Although he was not one of those who often called for press conferences in Parliament, he was a familiar face among reporters stationed there. Vijayaratnam always took the effort to greet and talk to reporters whenever he walked through the Parliament lobby. If he was door-stopped for comments about an issue, the patient doctor was not one to avoid journalists.

Once, I wanted to write a story about the tobacco industry in Malaysia, and asked him for an exclusive interview. He immediately agreed, and spent almost an hour patiently explaining the issue to me. He even elaborated on the progress of the replacement crop programme, Kenaf, and the ministry’s plan to encourage farmers to switch to this crop.

During one of our chats, he said he loved travelling and did not mind driving back to Seremban every day after Parliament. “After all, it is only a 45-minute drive,” he said.

The three new Gerakan vice-presidents (from left) Huang Cheng
Guan, Mah Siew Keong and Vijayaratnam
Vijayaratnam was not one of those politicians who only wanted to build relationships with reporters for the sake of publicity. I realised this when I met him at the Gerakan headquarters in Cheras during one of the party’s events. I had not seen him in a while, but he remembered me and asked me how I was.

A sense of humour

Besides being friendly, Vijayaratnam will definitely be remembered for his great sense of humour.
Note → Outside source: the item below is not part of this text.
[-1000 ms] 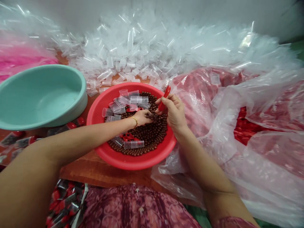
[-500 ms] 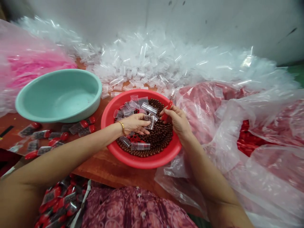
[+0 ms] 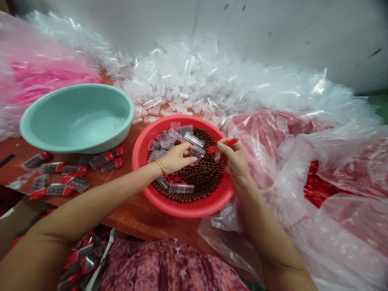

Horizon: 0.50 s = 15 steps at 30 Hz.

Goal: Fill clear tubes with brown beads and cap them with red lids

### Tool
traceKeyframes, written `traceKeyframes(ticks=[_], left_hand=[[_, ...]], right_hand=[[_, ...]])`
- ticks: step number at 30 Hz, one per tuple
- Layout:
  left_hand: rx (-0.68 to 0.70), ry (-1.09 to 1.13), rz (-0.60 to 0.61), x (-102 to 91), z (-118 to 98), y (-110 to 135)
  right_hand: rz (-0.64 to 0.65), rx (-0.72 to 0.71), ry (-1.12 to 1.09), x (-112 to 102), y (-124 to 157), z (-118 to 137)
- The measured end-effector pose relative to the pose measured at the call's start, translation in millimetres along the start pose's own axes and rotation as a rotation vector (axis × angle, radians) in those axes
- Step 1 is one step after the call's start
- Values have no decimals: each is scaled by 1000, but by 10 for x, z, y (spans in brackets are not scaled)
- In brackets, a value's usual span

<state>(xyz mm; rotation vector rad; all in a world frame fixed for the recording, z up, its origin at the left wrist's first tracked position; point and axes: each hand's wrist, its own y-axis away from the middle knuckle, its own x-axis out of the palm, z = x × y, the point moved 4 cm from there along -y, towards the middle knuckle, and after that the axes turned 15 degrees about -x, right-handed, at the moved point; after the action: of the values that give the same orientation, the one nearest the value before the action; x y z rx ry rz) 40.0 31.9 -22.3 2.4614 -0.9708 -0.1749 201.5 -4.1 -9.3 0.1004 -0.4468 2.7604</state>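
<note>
My left hand, a gold bracelet at its wrist, is closed on a clear plastic tube that has dark balls inside. It is over a red basin of small brown balls. My right hand, at the basin's right rim, pinches a red plastic cap with a long narrow end. The cap and the tube are apart. Empty clear tubes lie on the balls, mostly at the basin's back left. Some red pieces sit beside my left wrist.
A turquoise basin stands at left, with filled red-capped tubes before it. Clear tubes are heaped along the wall. Plastic bags with red pieces lie at right. More filled tubes are below the table edge.
My left hand has turned and closed around the tube, whose dark contents now show. The red cap in my right hand has tipped from near upright to nearly level. The view has shifted slightly.
</note>
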Motion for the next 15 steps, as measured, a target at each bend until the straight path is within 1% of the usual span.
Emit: traceKeyframes(ticks=[1,3,5,6,9,12,15], left_hand=[[41,15,28,18,-7,0],[62,40,127,74,-8,6],[60,78,199,114,-13,22],[66,98,209,120,-20,30],[98,114,169,101,-41,47],[125,21,109,79,-52,65],[151,-70,88,82,-61,91]], right_hand=[[-28,-31,-5,-8,6,14],[-52,-96,1,-13,24,42],[-11,-177,54,6,51,74],[25,-217,100,21,66,88],[110,-295,221,55,110,111],[167,-348,257,73,129,115],[193,-417,307,79,133,128]])
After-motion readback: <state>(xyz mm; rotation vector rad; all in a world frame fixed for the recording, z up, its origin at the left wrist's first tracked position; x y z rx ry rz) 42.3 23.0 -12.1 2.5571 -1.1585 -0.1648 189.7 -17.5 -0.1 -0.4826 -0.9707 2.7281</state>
I once casually asked him how he was doing, and he laughingly replied out loud: “Good! My ministry’s making money, palm oil prices are increasing!”

To reporter V Vasudevan from the New Straits Times, Vijayaratnam “had a wicked sense of humour.”

“We chatted a lot in the lobby. He complained about my teetotaller ways, and we often joked about the Ceylonese community, which we both are from,” recalls Vasudevan, who has been covering Parliament for a decade.

“He was a gregarious fellow. He did what he could for the media. [He was a] good man. Sad ending, though.”

Vijayaratnam, who died of multiple head injuries after falling from the third floor of his shop lot in Seremban, is survived by his wife T Anucia and four children. He will always be cherished in the thoughts of his family, party members, friends and reporters.